Aaron Titus, a law school student in Louisiana, wanted to prove a point about user privacy. So he started Googling -- and ended up with names, addresses, Social Security numbers, and other personal data on some 80,000 students and employees in the state's university system.
Titus revealed his findings to a local television news station, WDSU, which issued a report yesterday. The FBI and the Louisiana Board of Regents are investigating the leak.
According to the WDSU report, Titus found much of the information on an internal Internet site operated by the Board of Regents, which oversees all of the state's higher education. Most of the network was password-protected, but the area containing the most potentially dangerous data -- including thousands of student Social Security numbers -- was not, he said.
"I was astounded when I saw all this information up -- not protected, not behind a firewall, out in the open where anybody in the entire world can get to it," Titus told WDSU. "I'd be shaking in my boots. I'd be really, really freaked out. All of my information is available to anyone who wants it right now."
Titus found a list of student names and personal data, as well 150 other files that he said contain up to 75,000 more names of students and employees. For example, he was able to pull up a list of administrators and instructors at South Louisiana Community College that includes Social Security numbers.

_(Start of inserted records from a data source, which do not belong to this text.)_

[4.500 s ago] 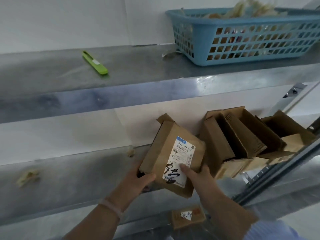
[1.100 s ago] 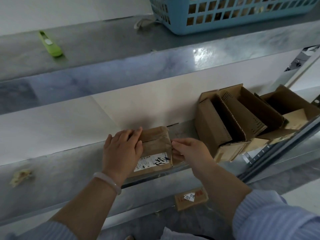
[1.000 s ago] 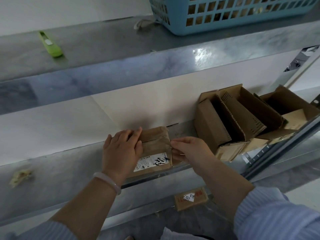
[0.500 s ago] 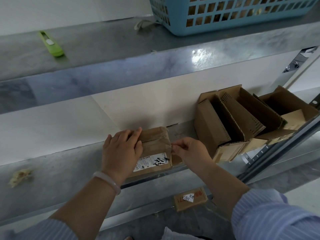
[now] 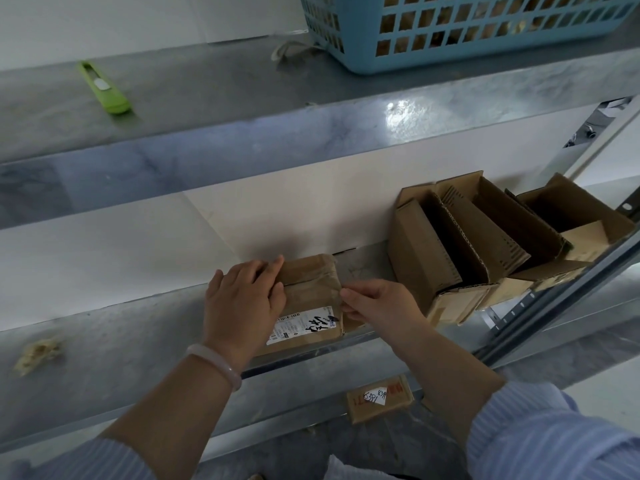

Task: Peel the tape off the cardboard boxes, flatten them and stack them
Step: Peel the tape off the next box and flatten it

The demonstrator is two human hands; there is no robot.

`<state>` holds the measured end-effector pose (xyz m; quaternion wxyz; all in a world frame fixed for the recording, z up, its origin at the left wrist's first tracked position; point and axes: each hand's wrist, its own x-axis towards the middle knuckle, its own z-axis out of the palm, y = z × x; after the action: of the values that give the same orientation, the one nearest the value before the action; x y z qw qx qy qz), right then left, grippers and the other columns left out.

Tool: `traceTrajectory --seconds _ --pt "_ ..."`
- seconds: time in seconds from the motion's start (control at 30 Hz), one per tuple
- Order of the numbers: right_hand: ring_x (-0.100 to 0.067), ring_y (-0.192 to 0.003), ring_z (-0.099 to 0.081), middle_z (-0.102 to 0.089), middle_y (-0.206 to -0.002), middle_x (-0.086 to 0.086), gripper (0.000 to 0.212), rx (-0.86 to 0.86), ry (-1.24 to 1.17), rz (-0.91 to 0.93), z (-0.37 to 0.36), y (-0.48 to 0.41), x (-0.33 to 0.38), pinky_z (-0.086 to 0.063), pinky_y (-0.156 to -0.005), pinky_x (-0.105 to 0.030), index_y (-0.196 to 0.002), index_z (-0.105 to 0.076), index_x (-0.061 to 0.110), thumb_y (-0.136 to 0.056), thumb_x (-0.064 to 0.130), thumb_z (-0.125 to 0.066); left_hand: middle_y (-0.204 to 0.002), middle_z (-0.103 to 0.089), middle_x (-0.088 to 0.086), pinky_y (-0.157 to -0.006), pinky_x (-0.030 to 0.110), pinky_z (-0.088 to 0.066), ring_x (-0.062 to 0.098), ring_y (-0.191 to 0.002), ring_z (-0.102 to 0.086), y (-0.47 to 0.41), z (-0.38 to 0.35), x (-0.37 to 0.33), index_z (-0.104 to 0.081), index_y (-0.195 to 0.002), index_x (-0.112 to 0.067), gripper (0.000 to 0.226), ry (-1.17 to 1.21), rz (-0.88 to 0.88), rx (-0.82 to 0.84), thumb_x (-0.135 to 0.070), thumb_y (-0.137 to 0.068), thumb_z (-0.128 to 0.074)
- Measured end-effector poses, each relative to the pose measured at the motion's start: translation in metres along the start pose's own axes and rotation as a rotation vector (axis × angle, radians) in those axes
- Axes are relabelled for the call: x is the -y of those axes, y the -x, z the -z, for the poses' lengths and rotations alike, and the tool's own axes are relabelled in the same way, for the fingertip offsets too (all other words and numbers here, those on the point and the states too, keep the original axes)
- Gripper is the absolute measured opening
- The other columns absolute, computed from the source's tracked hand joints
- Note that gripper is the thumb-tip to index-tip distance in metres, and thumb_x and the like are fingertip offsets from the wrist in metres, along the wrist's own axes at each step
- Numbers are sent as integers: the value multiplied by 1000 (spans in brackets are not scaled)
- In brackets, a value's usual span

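A small taped cardboard box (image 5: 311,299) with a white shipping label lies on the middle metal shelf (image 5: 114,341). My left hand (image 5: 242,303) lies flat over the box's left half, fingers straight, pressing it down. My right hand (image 5: 374,303) is at the box's right edge, thumb and fingertips pinching at the tape there. A group of opened cardboard boxes (image 5: 485,244) stands upright on the same shelf to the right.
A green box cutter (image 5: 105,88) lies on the upper shelf, with a blue plastic basket (image 5: 467,29) at its right. A crumpled tape scrap (image 5: 36,355) sits at the shelf's left. Another small labelled box (image 5: 379,398) lies on the lower level.
The box was held up in both hands, then laid flat on the shelf. Over the last second my right fingers have shifted slightly along the box's right edge; my left hand has stayed put.
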<state>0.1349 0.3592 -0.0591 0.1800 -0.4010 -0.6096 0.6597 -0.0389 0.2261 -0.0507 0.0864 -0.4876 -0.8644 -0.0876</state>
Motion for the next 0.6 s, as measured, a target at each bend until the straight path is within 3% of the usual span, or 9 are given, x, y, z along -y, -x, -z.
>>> traceTrajectory --seconds 0.1,0.23,0.47,0.6 --pt "-8 -83 -71 -76 -84 9 13 -30 166 103 4 1 -4 -57 -86 -34 -90 -77 29 -86 18 -72 -116 -62 -3 -101 54 -40 23 -111 -56 -1 0 -1 -53 -135 -28 53 5 2 -7 -43 -92 -25" --pt "-9 -84 -70 -75 -85 9 11 -50 218 148 4 0 -8 -57 -84 -32 -93 -77 25 -87 17 -71 -115 -62 -3 -101 54 -40 23 -110 -57 0 -1 0 -54 -134 -27 53 10 7 -10 -43 -92 -25" --pt "-2 -80 -60 -64 -86 13 7 -14 528 340 8 -5 -3 -44 -68 -8 -94 -69 22 -91 16 -65 -120 -60 -5 -105 52 -37 22 -115 -54 -1 -2 1 -49 -137 -31 57 4 1 11 -50 -92 -21" --pt "-5 -79 -53 -57 -86 9 6 14 692 497 7 -8 -3 -40 -67 -18 -93 -63 18 -93 13 -59 -130 -52 -7 -110 50 -30 20 -124 -46 -2 -2 5 -37 -144 -33 72 -15 -19 84 -69 -87 -11"
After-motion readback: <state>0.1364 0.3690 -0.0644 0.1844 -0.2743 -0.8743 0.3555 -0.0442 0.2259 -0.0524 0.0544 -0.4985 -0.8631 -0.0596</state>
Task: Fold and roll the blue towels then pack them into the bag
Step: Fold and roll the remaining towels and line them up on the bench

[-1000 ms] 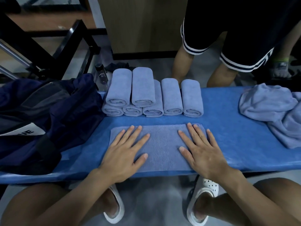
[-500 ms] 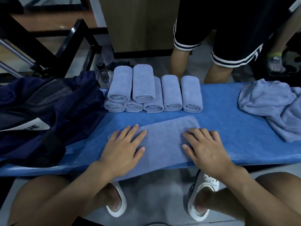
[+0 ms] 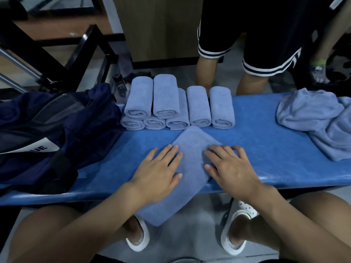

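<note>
Since a second ago the towel (image 3: 191,164) has swung diagonal on the bench (image 3: 266,152), far corner near the rolled towels (image 3: 176,107), near end hanging off the front edge. We see the left hand (image 3: 157,169) flat on it, fingers straight, gripping nothing; right hand (image 3: 230,168) sits on its right edge, fingers bent, possibly pinching cloth, we cannot tell. Far left lies the bag (image 3: 57,130), loose towels (image 3: 322,120) far right.

A folded light-blue terry towel (image 3: 191,168) lies flat and slantwise on the blue padded desk (image 3: 266,152), its near end overhanging the edge. Behind it are seven rolled light-blue towels (image 3: 198,105), two of them stacked on top. Crumpled loose towels (image 3: 313,114) are heaped at the right, and a dark navy fabric bag (image 3: 79,133) slumps at the left.
</note>
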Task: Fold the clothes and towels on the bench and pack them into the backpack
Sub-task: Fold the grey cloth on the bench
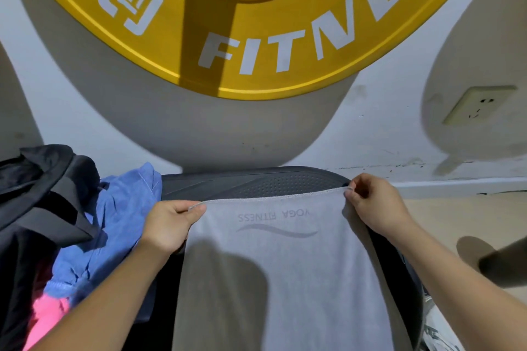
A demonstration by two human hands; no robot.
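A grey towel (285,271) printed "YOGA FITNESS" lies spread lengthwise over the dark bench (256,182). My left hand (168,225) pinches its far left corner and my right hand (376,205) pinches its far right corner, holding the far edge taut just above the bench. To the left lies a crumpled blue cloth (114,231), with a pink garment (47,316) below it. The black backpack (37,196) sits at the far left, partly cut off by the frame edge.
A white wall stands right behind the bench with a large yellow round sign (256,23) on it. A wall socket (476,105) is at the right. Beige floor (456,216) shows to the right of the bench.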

Law professor Julian Murray told WDSU that the Louisiana Constitution guarantees the right to privacy, including Social Security numbers, and that those affected could conceivably file a class-action lawsuit against the Board of Regents.
"I don't think they can ever answer civilly or morally for what they've done," Murray said.
Commissioner of Education Joe Savoie told the TV station that the Board of Regents was grateful that Titus reported the leak. "In some ways, we're thankful that you found it, because it showed a deficiency in some of our programs, and we were able to stop it," he said. "Now we are going to try to mitigate any damage."